New Jersey is one of the most diverse states in the country, but according to a poll out today from Rutgers-Eagleton/Fairleigh Dickinson University, many say they don’t experience diversity in their own neighborhoods — in social class, race or ethnicity. At the same time, a significant majority (59%) say it is important for people of different races and ethnic groups to mix in communities, school and the workplace. Forty percent say that’s not important, so long as everyone is treated fairly and is given the same opportunities. This marks a big shift from when the Rutgers-Eagleton poll put the same question in 1999 and 2004; views then were evenly split on the issue.

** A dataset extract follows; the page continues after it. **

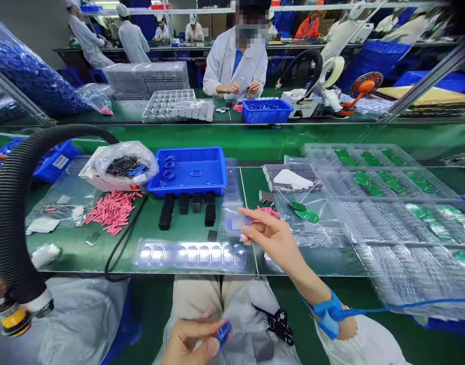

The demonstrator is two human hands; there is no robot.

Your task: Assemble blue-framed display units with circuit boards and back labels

“New Jersey is a true melting pot, and the solid support we see for racial and ethnic diversity goes hand in hand with the personal experiences many have with this kind of variety in their daily lives,” said Krista Jenkins, professor of government at Fairleigh Dickinson University and director of the Fairleigh Dickinson University Poll. “And even for those who report living in neighborhoods that are less diverse, their support for diversity in everyday life is similarly strong.”
The answer to another question makes clear, though, that diversity does not necessarily lead to racial and ethnic harmony. A sizeable percentage of New Jerseyans think there is “a lot” (8%) or “some” (29%) racial and ethnic tension among residents in their community.